5 1.3 Batasan Masalah Masalah yang akan diselesaikan pada penelitian ini memiliki batasanbatasan sebagai berikut: 1. Penelitian ini dikhususkan pada kenyamanan termal di ruangan dengan air conditioning. 2. Penelitian ini bersifat eksperimental yang dilakukan di laboratorium. 3. Responden penelitian adalah perempuan WNI yang berumur 20-25 tahun. 4. Responden penelitian akan diberikan perlakuan pengaturan suhu dengan bantuan alat AC, Humidifier, dan Dehumidifier. 5. Faktor lain seperti jenis pekerjaan, tingkat kegemukan, tingkat kesehatan, jenis makanan dan minuman yang dikonsumsi, warna kulit, dan ethnicity tidak termasuk dalam analisis penelitian. 6. Pakaian yang digunakan responden saat eksperimen akan diseragamkan dengan nilai insulasi 0,21 clo. 7. Aktivitas yang dilakukan responden saat eksperimen adalah duduk santai dengan perkiraan metabollic rate sebesar 1 Met (Standar ISO 7730). 8. Faktor-faktor lingkungan seperti suhu luar, ukuran ruangan, pencahayaan, dan warna cat tembok ruangan tidak termasuk dalam analisis penelitian. 1.4 Tujuan Penelitian Tujuan dari penelitian yang akan dilakukan oleh Peneliti dibedakan menjadi dua yaitu tujuan umum dan spesifik 1.4.1 Tujuan Umum Tujuan umum penelitian ini adalah untuk menganalisis pengaruh suhu dan kelembaban ruangan dengan air conditioning terhadap respon subyektif dan kenyamanan termal pada perempuan.
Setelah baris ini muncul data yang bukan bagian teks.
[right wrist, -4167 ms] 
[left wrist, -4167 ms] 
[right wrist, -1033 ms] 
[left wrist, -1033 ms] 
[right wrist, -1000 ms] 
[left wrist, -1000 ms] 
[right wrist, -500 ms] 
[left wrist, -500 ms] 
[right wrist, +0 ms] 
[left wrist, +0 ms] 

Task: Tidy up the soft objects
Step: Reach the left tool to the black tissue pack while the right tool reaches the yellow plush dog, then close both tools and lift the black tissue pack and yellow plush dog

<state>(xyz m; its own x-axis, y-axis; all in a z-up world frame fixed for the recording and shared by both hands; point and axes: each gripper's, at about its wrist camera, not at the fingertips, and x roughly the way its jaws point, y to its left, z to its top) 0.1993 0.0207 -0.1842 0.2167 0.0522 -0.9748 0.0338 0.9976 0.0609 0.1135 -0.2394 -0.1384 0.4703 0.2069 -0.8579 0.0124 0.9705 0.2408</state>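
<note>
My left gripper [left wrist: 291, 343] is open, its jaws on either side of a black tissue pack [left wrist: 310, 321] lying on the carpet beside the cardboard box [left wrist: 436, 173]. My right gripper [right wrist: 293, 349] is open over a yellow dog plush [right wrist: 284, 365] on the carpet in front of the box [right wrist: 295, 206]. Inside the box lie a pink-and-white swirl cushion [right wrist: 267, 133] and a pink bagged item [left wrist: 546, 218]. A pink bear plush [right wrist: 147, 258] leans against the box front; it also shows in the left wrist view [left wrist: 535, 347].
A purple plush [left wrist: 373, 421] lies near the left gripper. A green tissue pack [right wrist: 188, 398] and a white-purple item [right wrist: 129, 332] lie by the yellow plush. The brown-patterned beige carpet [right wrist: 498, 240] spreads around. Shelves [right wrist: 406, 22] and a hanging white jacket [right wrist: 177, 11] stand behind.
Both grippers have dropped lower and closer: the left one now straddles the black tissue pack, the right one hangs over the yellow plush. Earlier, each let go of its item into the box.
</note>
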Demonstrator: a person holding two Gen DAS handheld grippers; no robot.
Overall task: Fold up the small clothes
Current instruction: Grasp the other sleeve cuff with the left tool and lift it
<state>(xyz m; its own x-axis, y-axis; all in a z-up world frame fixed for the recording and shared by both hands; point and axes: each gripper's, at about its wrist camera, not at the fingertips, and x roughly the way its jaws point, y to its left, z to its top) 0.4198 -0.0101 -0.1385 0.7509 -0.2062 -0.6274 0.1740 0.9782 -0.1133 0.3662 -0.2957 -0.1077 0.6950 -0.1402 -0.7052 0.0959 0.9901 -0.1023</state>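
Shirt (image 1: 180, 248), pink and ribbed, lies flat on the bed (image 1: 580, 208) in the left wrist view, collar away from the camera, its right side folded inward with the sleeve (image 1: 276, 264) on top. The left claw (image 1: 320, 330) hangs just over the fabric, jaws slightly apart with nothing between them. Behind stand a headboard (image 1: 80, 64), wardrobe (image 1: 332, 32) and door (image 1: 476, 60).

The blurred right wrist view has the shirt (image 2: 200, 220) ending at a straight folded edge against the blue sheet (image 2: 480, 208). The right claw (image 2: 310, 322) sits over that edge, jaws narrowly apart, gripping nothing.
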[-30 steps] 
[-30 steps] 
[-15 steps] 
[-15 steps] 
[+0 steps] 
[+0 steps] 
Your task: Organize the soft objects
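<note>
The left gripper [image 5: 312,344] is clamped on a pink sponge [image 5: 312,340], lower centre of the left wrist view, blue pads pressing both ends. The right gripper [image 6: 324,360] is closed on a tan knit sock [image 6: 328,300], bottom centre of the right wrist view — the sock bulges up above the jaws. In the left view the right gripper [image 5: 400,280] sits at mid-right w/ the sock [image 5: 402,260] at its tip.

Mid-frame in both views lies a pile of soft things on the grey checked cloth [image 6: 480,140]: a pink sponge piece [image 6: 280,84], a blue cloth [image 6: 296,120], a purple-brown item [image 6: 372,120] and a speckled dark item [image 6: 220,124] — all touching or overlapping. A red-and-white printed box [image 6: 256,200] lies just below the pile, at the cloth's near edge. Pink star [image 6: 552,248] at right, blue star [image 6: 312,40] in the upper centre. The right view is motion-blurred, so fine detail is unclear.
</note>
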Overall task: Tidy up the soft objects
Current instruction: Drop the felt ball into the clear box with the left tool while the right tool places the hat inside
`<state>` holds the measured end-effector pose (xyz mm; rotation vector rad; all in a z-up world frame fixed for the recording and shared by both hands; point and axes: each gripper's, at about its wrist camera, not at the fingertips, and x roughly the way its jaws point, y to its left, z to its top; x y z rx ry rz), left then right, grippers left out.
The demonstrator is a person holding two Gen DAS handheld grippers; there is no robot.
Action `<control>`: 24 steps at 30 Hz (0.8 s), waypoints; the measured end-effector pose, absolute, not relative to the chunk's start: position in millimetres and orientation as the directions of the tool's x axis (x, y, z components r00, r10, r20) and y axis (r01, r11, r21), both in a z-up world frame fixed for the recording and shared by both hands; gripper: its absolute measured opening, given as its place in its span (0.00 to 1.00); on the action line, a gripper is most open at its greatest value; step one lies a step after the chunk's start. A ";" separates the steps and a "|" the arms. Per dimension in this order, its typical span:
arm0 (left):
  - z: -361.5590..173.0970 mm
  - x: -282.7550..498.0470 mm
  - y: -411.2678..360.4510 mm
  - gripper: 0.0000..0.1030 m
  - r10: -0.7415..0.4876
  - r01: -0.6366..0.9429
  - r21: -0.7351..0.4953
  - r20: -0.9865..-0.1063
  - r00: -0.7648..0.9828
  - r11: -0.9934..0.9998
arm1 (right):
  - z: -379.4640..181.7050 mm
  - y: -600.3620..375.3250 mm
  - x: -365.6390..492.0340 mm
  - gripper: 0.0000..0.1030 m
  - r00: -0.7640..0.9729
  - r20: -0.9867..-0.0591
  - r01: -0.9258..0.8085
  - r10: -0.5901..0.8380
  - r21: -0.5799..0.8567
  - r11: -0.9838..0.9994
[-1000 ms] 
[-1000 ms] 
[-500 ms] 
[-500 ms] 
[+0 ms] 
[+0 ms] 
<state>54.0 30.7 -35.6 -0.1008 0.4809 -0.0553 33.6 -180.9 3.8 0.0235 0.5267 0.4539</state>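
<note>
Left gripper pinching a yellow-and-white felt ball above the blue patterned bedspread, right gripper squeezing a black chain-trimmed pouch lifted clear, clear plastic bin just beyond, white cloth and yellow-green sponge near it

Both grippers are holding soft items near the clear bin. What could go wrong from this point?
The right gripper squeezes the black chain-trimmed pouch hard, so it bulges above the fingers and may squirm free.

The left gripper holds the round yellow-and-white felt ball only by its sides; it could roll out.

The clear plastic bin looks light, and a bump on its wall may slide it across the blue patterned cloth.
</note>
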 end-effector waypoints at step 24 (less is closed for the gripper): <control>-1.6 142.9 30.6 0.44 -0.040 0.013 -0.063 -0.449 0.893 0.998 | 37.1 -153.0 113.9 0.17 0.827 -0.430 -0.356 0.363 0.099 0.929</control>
6 1.4.2 Tujuan Spesifik Tujuan spesifik dari penelitian ini adalah sebagai berikut: 1. Mengidentifikasi pengaruh perubahan suhu dan kelembaban ruangan dengan air conditioning terhadap prediksi kenyamanan termal pada perempuan. 2. Mengidentifikasi pengaruh perubahan suhu dan kelembaban ruangan dengan air conditioning terhadap respon subyektif aktual pada perempuan. 3. Menentukan zona kenyamanan termal bagi perempuan di ruangan dengan air conditioning. 1.5 Manfaat Penelitian Manfaat penelitian ini adalah untuk mengetahui pengaruh suhu dan kelembaban ruangan dengan air conditioning terhadap respon subyektif dan kenyamanan termal, serta mengetahui zona kenyamanan termal bagi perempuan. Diharapkan hasil penelitian ini dapat digunakan sebagai pedoman dalam peraturan Menteri ESDM tentang tata cara pelaksanaan penghematan energi. Selain itu juga dapat digunakan oleh perusahaan yang memproduksi AC untuk pengembangan fitur produk.